AWS EC2 based cluster best practices

Hi @Lior_Yakobov,

3 Dedicated Master, 3 shards 1 replica and each shard is 33.33 GB

Filebeat --> Kafka --> Production LS (15 Pods) --> ES Clients (4 load balanced) --> ES Hot nodes (6 Nodes)

In templates

    "index": {
      "lifecycle": {
        "name": "production-ilm",
        "rollover_alias": "production"
      },
      "routing": {
        "allocation": {
          "require": {
            "box_type": "hot-app-logs"
          },
          "total_shards_per_node": "1"
        }
      },
      "mapping": {
        "total_fields": {
          "limit": "1000"
        }
      },
      "refresh_interval": "30s",
      "number_of_shards": "3",
      "translog": {
        "durability": "async"
      },
      "soft_deletes": {
        "enabled": "true"
      },

Hot Nodes -

Mixed instance ASG ( 16 cpu /128 mem) for each pod with 14/114. Heap is 30 GB
elasticsearch.yaml (below settings help to ingest more)

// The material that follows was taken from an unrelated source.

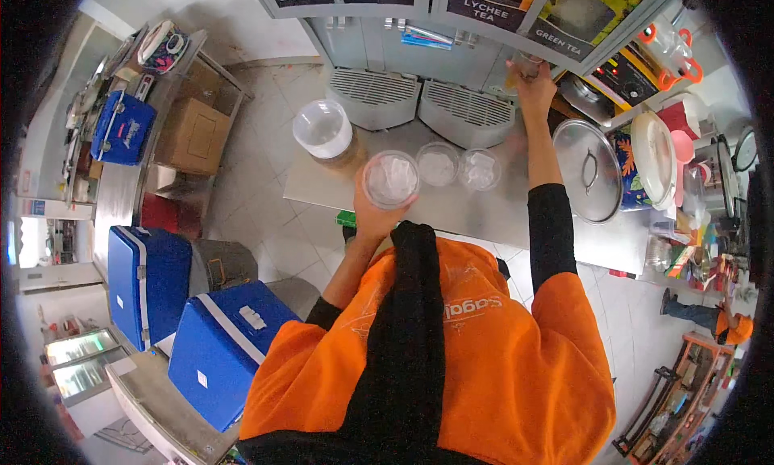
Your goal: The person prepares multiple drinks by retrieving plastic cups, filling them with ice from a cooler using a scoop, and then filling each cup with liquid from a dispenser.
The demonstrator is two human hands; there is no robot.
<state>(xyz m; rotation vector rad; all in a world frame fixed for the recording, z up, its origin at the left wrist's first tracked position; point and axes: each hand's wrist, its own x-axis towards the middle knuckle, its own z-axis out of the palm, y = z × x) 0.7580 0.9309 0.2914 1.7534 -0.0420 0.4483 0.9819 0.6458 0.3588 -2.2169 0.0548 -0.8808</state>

indices.memory.index_buffer_size: 30%
indices.memory.min_index_buffer_size: 96mb

ILM Policies are used to rollover data into Warm nodes.

Warm nodes -
Mixed instance ASG ( 16 cpu /64 mem) for each pod with 14/57. Heap is 30 GB
elasticsearch.yaml (below settings help to allow caching more to give better search results )

    indices.queries.cache.size: 40%
    indices.requests.cache.size: 25%

FYI - High OS Cpu usage on 7.7.1

We did verify something odd about >7.5 ES releases that leads to high (Almost 100%) OS cpu usage, but same configuration with 7.4.0 it is normal.

We also converted everything to 1AZ now to save $$$ as everything is in EBS volume, we trust AWS to not clobber that.

hope this helps.

We ingest sometime more than 6 TB of data a day, and there is lag but for few hours.